Respinto per il momento l’assalto alla dirigenza e riaperta la partita dei rinnovi contrattuali.
Dopo alcune aperture piuttosto vaghe, il Governo ha varato il decreto sul testo unico del pubblico impiego con alcune significative variazioni che recepiscono la protesta di medici e dirigenti.
La questione principale stava nel salario accessorio con un evidente attacco ai fondi negoziali della dirigenza: in pratica veniva messa in discussione la RIA dei cessati che nei prossimi anni avrebbe implementato i fondi aziendali di circa 200 milioni di euro (113 per la sola dirigenza sanitaria). Di fatto era in atto un tentativo di erodere un patrimonio delle categorie mediche e dirigenziali che avrebbe costretto ad aprire un tavolo contrattuale partendo da meno uno, un contratto chiamato di fatto a sancire una paradossale riduzione della massa salariale. Sarebbe stato un colpo mortale alla trattativa negoziale.
La frase adottata è la seguente: “tenendo conto della peculiarità del regime del personale cessato dal servizio in relazione alla retribuzione individuale di anzianità da valutarsi, nell’ambito della normativa vigente, in sede di atto di indirizzo e successiva contrattazione”.
Tener conto non significa necessariamente consolidare in toto, ma non significa neppure ignorare quella che è l’unica risorsa che implementa i fondi, per il resto si rinvia all’atto di indirizzo e alla contrattazione.

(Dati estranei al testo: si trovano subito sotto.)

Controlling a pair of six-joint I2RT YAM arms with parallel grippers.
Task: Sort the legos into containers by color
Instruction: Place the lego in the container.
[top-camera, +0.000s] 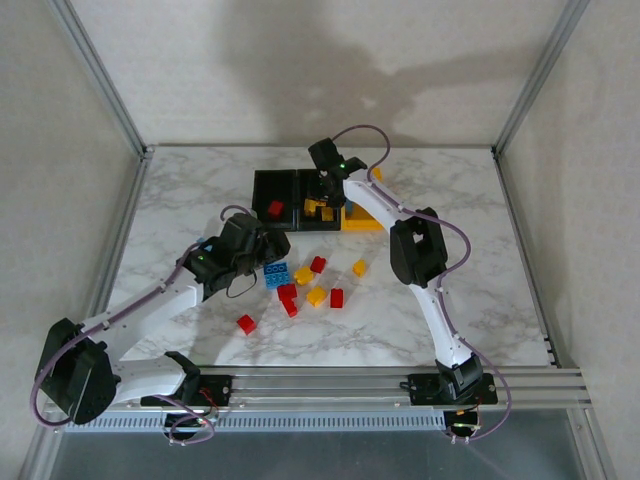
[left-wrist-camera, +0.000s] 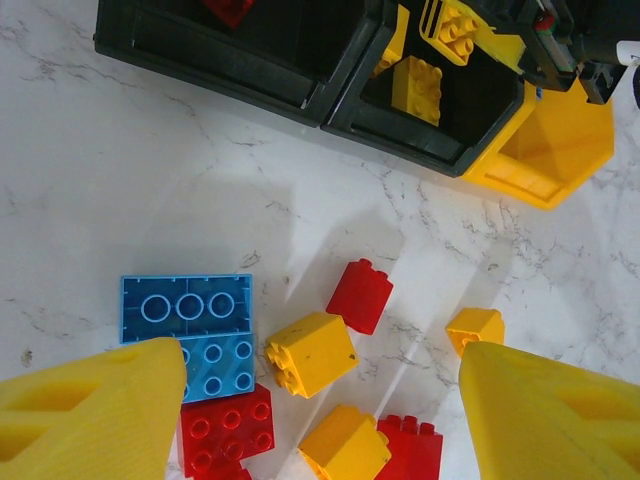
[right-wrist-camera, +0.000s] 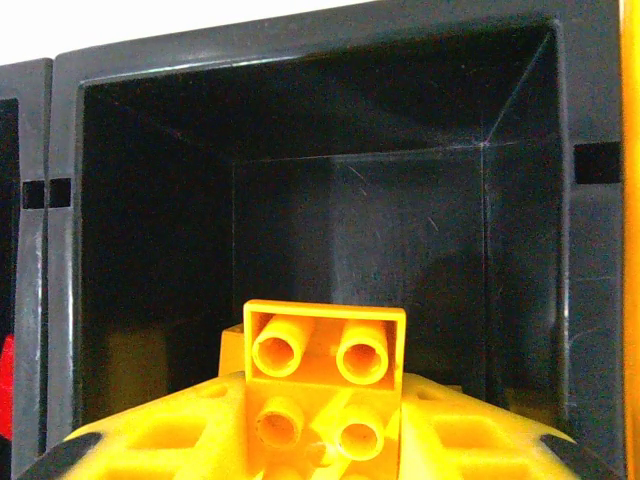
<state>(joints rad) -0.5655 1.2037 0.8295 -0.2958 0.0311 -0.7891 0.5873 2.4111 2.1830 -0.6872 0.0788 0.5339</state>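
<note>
The containers stand in a row at the back: a left black bin (top-camera: 272, 180) with a red lego (top-camera: 275, 209), a middle black bin (top-camera: 303, 196) and a yellow bin (top-camera: 362, 222). My right gripper (top-camera: 325, 186) hangs over the middle bin (right-wrist-camera: 350, 120), shut on a yellow lego (right-wrist-camera: 325, 370) whose hollow underside faces the wrist camera. Another yellow lego (left-wrist-camera: 418, 88) lies in that bin. My left gripper (left-wrist-camera: 320, 395) is open above the loose pile: a blue lego (left-wrist-camera: 190, 335), a yellow one (left-wrist-camera: 312, 352) and a red one (left-wrist-camera: 361, 294) lie between its fingers (left-wrist-camera: 90, 410).
More red and yellow legos lie scattered mid-table, with one red brick (top-camera: 246, 323) apart toward the near left and one yellow brick (top-camera: 360, 267) to the right. Metal frame posts stand at the table's back corners. Bare marble spreads to the right of the right arm.
</note>
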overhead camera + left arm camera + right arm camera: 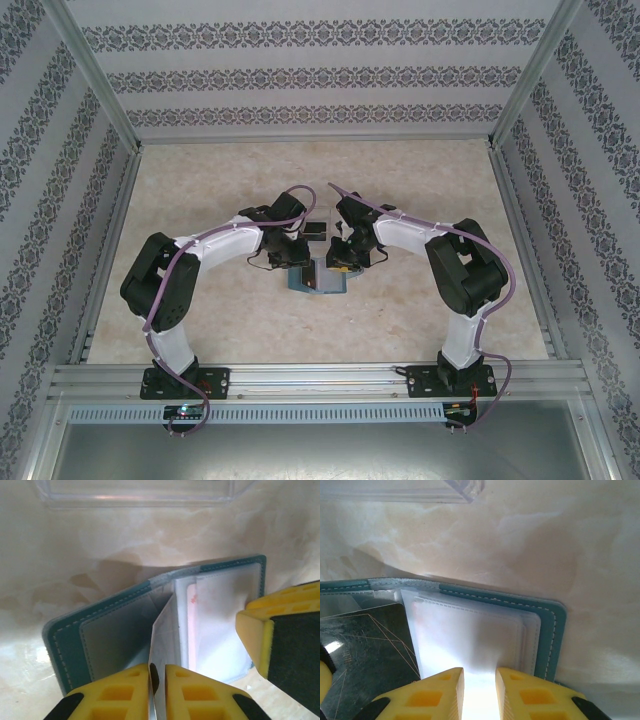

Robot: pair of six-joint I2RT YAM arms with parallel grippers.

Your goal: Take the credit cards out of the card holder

In definitiva è stato scongiurato, almeno per il momento, il sequestro di risorse contrattuali vigenti. Il progetto di aggressione alle retribuzioni di medici e dirigenti, manifestato nell’accordo del 30 novembre 2016 tra confederali e governo (teoria della piramide rovesciata o del contratto Robin Hood) è stato stoppato, almeno per ora.
Siamo consapevoli che nulla è consolidato, ma è altrettanto vero che nulla è perduto dopo questo primo tempo. Gli sforzi per far luce sulle conseguenze dello scippo, le manifestazioni, le numerose audizioni parlamentari, gli emendamenti e l’attività mediatica hanno prodotto dei risultati politicamente evidenti.
Di fatto è stato possibile ritornare a trattare con la parte politica dopo che per anni il dialogo si era fermato.
Alcuni altri aspetti positivi del decreto vanno segnalati:
- il riconoscimento dell’area sanitaria (sia pure in alternativa ad un ipotesi di sezione) che allinea alle disposizioni di legge l’accordo sulle aree del luglio 2016.
- Una stretta sul lavoro flessibile illegale con sanzioni per chi vuole continuare a speculare sulla disoccupazione e sottooccupazione giovanile.
- Un discreto ripristino delle prerogative della contrattazione.
- La possibilità di risorse aggiuntive anche per la dirigenza del SSN e della P.A.
- Un attenuazione degli effetti delle valutazioni negative da parte dell’amministrazione.
Ancora insoddisfacente il progetto di stabilizzazione del precariato della dirigenza, salvo la positiva proroga del precariato della ricerca. È urgente prendere atto della gravità e degli effetti devastanti sui servizi pubblici di organici incompleti e precarizzati. Sono oltre 10.000 i dirigenti precari in sanità indispensabili per la tenuta del sistema. Quanto al settore della ricerca merita un approfondimento immediato e provvedimenti urgenti se si vuole impedire il collasso del settore.
Se la politica ritorna ad ascoltare la risoluzione dei problemi reali è possibile, ma lo andremo a verificare nelle prossime settimane.